R – O volume de edição em Portugal é muito grande e muito paradoxal, tendo em conta os números da leitura. Pode haver o perigo dos livros com algum interesse ficarem afogados num mar de publicação. Nalgumas livrarias – mesmo as de qualidade – temos determinado tipo de literatura que acho genericamente pouco interessante a tirar espaço a outros livros. Pode haver, por isso, o perigo de não se ter um critério, ou que esse critério seja meramente comercial, ou de poder comercial das editoras.

P – A Rede Nacional de Teatros Municipais, no papel há anos, vai fazer de Portugal um país culturalmente mais rico?

R – Pela minha experiência, acho que tem possibilitado a tal descentralização cultural. Em termos de público e de espaços é um bocadinho difícil dizer qual é a galinha e qual é o ovo. Tem havido uma rede interessante de salas polivalentes que permitem fazer uma série de actividades fora dos círculos de Lisboa e Porto. Sou um bocadinho mais céptico quanto à existência de públicos, até porque não nascem só por haver oferta. Há casos em que instituições como Serralves, no Porto, ou a Culturgest, em Lisboa, criaram o seu público e têm as suas actividades frequentemente lotadas. Se isso a nível regional ou municipal se pode fazer ou não…

P – Qual é o papel das autarquias na promoção e divulgação cultural?

R – As autarquias podem ter um papel importante se perceberem desde logo que a produção e a fruição cultural não são um aspecto secundário, mas que fazem parte da própria identidade de uma comunidade. Por outro lado, a criação de públicos só pode ser feita a nível local. Parece-me impraticável que se decida ao nível central o panorama cultural de Guimarães, que teatro vai ver, que música vai ouvir. As autarquias são quem conhece melhor o terreno, têm de responder ao que existe e criar outras coisas.

P – A licenciatura em Cinema da Universidade da Beira Interior, que foi pioneira no ensino superior público, já é reconhecida em meios como o de Lisboa?

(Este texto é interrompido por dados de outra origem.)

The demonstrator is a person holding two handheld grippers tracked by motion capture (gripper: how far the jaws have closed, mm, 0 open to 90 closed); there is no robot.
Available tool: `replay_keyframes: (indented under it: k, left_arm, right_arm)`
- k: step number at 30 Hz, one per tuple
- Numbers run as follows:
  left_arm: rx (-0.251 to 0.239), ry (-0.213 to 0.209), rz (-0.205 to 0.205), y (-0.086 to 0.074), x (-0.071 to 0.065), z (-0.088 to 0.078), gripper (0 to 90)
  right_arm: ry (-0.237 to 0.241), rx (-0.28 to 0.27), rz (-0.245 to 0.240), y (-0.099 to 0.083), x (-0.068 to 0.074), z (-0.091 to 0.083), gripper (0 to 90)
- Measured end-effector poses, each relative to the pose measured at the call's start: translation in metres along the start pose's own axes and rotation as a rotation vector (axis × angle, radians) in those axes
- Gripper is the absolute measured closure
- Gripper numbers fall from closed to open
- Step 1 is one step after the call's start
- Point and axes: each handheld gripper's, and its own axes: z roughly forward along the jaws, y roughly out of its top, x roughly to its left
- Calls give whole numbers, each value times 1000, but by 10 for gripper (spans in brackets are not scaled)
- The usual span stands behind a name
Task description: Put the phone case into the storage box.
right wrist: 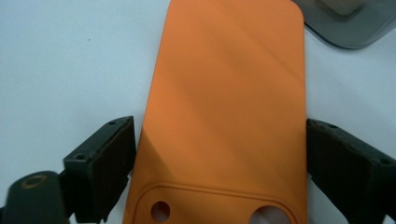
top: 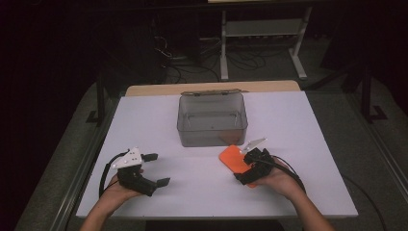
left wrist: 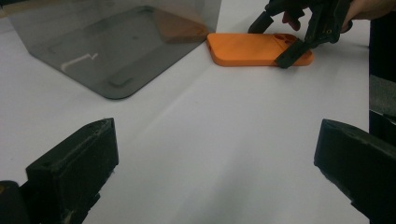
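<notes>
1. Between the two black jaws of the right gripper (right wrist: pixel 219 158) lies the orange phone case (right wrist: pixel 224 107), flat on the white table (top: pixel 192 192). The jaws sit against its two long edges near the camera-cutout end, so I judge the gripper to be clamped on the case.
2. Ahead of those fingertips the case runs straight away from the gripper. Its long axis follows the line of the jaws, with the cutout end nearest the hand and the rounded far end pointing toward the grey box (top: pixel 212 120), which stands just beyond it.
3. The left gripper (top: pixel 153 169) rests well apart from the case with its jaws wide and nothing between them.
4. Risk: the case looks thin and soft-walled. Pinched across its width, it may bow or pop out sideways when lifted.
5. Risk: the hold is near one end, so the far end could droop and catch the near wall of the box if it is carried forward low.
6. Risk: the smooth table offers little purchase, so a slight twist of the wrist could slide the case out from between the pads.
</notes>
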Motion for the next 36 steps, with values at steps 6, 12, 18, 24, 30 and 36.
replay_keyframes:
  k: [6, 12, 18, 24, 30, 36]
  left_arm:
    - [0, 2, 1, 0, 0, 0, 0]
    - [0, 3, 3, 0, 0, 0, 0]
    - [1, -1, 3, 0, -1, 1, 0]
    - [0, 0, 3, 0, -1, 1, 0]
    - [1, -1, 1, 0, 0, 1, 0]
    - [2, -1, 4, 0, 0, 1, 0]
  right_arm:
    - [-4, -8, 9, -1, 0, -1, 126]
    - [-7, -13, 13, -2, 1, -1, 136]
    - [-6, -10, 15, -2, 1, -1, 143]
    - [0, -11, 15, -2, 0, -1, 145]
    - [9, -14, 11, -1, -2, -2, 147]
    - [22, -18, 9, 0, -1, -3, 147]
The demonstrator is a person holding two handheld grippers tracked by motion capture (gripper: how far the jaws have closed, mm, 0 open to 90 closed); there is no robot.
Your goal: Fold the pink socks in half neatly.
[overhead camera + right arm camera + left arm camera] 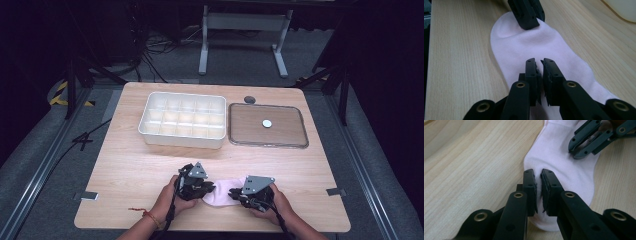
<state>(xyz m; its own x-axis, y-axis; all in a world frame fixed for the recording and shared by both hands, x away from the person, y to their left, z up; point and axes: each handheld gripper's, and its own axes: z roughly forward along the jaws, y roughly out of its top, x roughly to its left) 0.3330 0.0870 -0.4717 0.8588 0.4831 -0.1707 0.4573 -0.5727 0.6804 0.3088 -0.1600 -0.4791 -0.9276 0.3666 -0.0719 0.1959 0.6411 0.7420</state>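
Near the front edge of the table you are pinching the pink sock with both tongs, left gripper and right gripper each nipping a fold; light, limp and stretchy, it is best taken at opposite ends
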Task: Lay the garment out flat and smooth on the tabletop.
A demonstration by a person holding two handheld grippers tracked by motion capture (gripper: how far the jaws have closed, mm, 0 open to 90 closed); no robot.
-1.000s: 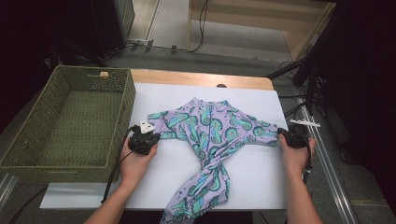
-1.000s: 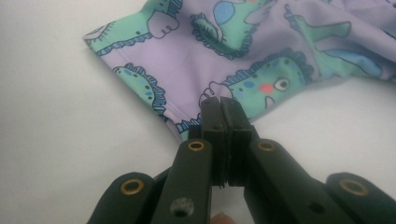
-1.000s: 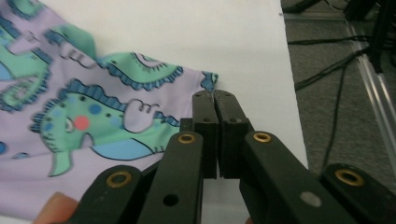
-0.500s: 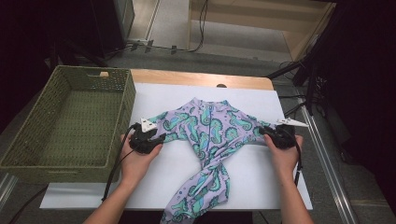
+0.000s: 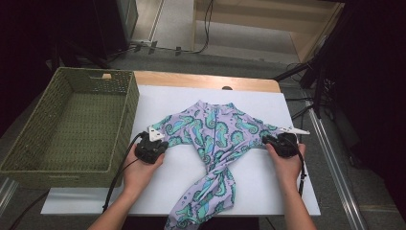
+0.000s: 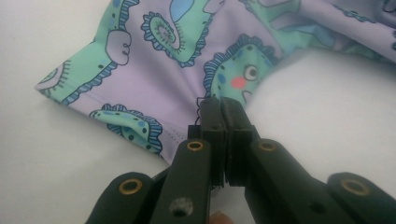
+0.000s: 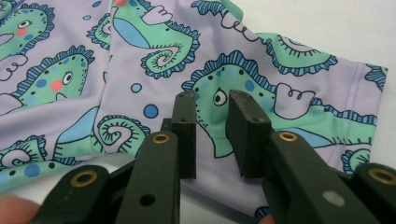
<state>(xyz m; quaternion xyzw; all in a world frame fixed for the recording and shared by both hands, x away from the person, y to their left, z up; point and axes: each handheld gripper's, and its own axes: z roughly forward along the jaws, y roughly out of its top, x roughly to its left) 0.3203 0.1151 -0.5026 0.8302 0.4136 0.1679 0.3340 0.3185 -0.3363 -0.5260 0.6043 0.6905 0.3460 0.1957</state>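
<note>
From above, a seahorse-print garment lies spread on the white table beside a wicker basket; the left gripper is clenched at its sleeve hem, while the right gripper, having just been closing, straddles the other sleeve, pads apart

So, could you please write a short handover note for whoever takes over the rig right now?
Left gripper: jaws shut at the hem of one sleeve of the seahorse-print garment; whether cloth is pinched cannot be told.
Right gripper: jaws apart over the other sleeve, just been closing, not yet gripping.
Garment lies spread on the white sheet, lower part twisted toward the near edge. Green basket stands at the left.
Done: both grippers placed at the sleeves.
Left: probably grip, fold, move to the basket.
</note>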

R – Não conheço bem os meios do ensino, mas o grande problema é saber se existe ou não a possibilidade de um cinema português viável, constante, desejado e visto pelas pessoas. Essa questão não está resolvida. Temos uma produção pequena – mas de acordo com a nossa dimensão –, resultados de bilheteira bastante incipientes e uma percepção pública hostil daquilo que é o cinema português. Ser treinado para ser profissional de uma indústria que não existe ou que depois fraqueja é uma questão problemática do ponto de vista da própria “indústria” do cinema.

P – O que lhe pareceu a Festa do Livro, tendo em conta que é organizada por um jornal local e não por uma autarquia, como em Lisboa ou no Porto?

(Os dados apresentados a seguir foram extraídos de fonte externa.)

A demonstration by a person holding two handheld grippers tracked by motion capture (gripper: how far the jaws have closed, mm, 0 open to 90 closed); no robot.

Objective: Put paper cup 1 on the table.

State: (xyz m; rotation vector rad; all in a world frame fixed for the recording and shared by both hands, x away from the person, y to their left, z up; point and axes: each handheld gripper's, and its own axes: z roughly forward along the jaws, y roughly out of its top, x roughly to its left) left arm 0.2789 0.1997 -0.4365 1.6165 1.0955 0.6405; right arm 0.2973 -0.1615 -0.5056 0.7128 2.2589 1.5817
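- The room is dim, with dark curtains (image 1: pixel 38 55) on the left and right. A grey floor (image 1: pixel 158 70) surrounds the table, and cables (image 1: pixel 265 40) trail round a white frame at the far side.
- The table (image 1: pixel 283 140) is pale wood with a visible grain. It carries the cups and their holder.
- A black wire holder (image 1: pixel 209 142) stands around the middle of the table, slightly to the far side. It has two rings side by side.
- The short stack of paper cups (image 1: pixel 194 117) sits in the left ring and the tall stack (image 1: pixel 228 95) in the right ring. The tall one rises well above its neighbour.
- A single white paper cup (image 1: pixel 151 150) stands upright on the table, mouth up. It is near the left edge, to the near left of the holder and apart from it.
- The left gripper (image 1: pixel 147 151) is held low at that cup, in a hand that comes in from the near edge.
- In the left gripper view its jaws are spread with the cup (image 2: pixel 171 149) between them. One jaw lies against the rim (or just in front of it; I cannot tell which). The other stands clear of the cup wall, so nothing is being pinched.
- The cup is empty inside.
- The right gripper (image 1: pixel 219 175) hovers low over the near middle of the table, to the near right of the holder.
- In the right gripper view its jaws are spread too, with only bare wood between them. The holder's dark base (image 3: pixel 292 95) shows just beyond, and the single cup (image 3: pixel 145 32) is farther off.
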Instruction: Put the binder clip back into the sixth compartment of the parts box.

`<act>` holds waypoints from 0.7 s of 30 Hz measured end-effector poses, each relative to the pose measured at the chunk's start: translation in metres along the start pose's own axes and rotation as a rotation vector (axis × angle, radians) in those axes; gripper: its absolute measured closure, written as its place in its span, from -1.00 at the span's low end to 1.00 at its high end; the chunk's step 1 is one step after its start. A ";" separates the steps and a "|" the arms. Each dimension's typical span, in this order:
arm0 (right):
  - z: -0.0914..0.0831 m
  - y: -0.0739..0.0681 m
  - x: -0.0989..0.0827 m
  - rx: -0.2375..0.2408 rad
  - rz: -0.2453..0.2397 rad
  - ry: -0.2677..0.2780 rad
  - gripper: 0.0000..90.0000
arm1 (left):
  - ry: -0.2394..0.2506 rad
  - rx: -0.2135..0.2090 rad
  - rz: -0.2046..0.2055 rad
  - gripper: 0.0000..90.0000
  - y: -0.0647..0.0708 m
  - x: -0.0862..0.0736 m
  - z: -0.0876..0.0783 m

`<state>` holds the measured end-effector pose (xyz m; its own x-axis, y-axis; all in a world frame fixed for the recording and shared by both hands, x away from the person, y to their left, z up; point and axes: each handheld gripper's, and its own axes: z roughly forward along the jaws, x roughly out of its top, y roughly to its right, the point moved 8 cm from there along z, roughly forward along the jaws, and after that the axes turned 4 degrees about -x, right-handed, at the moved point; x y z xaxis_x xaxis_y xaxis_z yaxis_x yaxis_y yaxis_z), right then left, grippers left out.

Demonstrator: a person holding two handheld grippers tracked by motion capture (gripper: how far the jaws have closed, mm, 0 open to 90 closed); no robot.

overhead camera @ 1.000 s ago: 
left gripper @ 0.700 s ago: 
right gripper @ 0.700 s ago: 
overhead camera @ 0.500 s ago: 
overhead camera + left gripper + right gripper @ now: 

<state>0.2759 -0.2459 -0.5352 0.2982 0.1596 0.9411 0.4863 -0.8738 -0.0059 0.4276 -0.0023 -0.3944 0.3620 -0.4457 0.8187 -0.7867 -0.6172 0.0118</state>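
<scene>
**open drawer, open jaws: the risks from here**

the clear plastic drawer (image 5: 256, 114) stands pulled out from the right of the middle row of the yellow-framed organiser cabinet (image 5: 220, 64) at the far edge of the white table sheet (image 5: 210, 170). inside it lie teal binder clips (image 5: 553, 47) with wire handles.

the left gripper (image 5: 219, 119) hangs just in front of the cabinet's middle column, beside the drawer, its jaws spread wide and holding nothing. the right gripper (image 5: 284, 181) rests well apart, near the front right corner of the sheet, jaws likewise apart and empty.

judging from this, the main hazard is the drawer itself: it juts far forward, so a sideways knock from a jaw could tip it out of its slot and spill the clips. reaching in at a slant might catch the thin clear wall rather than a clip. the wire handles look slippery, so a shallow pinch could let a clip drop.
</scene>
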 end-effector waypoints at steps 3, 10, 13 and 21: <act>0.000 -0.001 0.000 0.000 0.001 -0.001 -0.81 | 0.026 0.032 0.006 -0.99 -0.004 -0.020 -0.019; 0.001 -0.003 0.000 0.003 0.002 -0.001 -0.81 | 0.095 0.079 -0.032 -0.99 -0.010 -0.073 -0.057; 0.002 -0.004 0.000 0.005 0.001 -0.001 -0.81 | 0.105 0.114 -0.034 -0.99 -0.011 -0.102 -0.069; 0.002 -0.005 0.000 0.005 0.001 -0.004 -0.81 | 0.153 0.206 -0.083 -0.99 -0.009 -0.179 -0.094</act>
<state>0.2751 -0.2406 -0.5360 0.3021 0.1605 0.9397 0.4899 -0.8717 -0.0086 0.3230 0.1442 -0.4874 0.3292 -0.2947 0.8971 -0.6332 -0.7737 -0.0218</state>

R – Quando as feiras são minimamente dinâmicas e a elas estão associados encontros com escritores e pessoas ligadas à edição, é muito possível que este tipo de organizações faça as pessoas chegar aos livros através dos autores. Que seja um jornal a organizar, parece-me interessante, pois a imprensa regional actual não é um grande motivo de orgulho da imprensa portuguesa, com poucas excepções. Mas por outro lado, não querendo comentar aquilo que não conheço, põe-se a questão de saber “onde é que está a Câmara?”